At this stage is we don’t know enough yet to answer that. And in the meantime, everybody’s bidding to control the narrative, and competing agendas are playing out under the surface of the stories. Because of confidentiality commitments, “objectivity” rules and the like, sometimes the media doesn’t advance the story but muddles it. Take this Washington Post story today, headlined “Scientists Question FBI Probe on Anthrax: Ivins Could Not Have Been Attacker, Some Say.”

But the “scientists” of the headline have an obvious interest in Ivins’ supposed innocence. He was their friend and colleague. The reputation of their lab is on the line, and to some extent their own professional and personal judgment. The FBI, meanwhile, thinks Ivins was their man, and has evidence to that effect. But of course, after hounding Steven Hatfill, it’s trying to restore its own reputation.

So the story veers back and forth:

One bioweapons expert familiar with the FBI investigation said Ivins indeed possessed the skills needed to create the dust-fine powder used in the attacks. At the Army lab where he worked, Ivins specialized in making sophisticated preparations of anthrax bacteria spores for use in animal tests, said the expert, who requested anonymity because the investigation remains active.

Ivins’s daily routine included the use of processes and equipment the anthrax terrorist likely used in making his weapons. He also is known to have had ready access to the specific strain of Bacillus anthracis used in the attack — a strain found to match samples found in Ivins’s lab, he said.

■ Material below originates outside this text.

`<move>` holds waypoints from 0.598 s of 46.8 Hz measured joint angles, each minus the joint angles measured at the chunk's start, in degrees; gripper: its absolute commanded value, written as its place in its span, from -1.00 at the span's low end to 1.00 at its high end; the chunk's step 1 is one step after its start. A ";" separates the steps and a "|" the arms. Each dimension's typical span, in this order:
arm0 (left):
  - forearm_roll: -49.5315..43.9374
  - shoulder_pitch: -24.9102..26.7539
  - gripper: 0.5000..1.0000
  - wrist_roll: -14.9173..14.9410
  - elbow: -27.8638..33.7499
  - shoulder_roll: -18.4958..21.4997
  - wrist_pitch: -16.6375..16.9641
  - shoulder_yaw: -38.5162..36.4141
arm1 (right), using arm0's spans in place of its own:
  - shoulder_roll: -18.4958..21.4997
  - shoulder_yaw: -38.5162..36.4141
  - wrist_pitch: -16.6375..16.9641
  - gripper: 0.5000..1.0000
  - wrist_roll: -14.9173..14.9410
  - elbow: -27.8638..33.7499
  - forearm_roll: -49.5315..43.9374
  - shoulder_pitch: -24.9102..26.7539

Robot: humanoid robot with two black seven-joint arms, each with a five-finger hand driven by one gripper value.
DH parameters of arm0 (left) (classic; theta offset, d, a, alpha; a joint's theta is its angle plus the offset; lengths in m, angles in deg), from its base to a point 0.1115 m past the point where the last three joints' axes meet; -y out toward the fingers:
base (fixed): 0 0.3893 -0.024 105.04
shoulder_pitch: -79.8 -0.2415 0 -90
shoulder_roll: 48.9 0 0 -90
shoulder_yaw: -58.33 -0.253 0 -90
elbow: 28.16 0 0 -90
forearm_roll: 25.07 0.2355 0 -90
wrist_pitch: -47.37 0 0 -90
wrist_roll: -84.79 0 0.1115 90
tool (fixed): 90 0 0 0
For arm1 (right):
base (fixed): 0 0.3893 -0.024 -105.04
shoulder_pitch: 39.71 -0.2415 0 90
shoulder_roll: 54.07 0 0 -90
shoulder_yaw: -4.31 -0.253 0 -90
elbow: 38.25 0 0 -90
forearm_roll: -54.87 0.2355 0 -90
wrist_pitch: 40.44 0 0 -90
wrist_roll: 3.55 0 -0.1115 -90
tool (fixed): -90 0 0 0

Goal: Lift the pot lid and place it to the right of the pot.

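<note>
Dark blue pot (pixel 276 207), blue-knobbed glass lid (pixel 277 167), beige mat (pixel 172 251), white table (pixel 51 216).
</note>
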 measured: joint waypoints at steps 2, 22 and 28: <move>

“You could make it in a week,” the expert said. “And you could leave USAMRIID with nothing more than a couple of vials. Bear in mind, they weren’t exactly doing body searches of scientists back then.”

Who is this expert? S/he is “familiar with the FBI investigation.” I take that to mean s/he’s with the FBI or worked with it in some capacity, and that this reflects the FBI line. But the paper can’t come out and say that. So is this a credible expert view or an FBI view, or both, or neither?

Then this:

“USAMRIID doesn’t deal with powdered anthrax,” said Richard O. Spertzel, a former biodefense scientist who worked with Ivins at the Army lab. “I don’t think there’s anyone there who would have the foggiest idea how to do it. You would need to have the opportunity, the capability and the motivation, and he didn’t possess any of those.”

Which is it? Obviously, the reporters couldn’t resolve this contradiction before their deadline. I empathize. But I wonder whether this story should have run at all, since it essentially tells us nothing.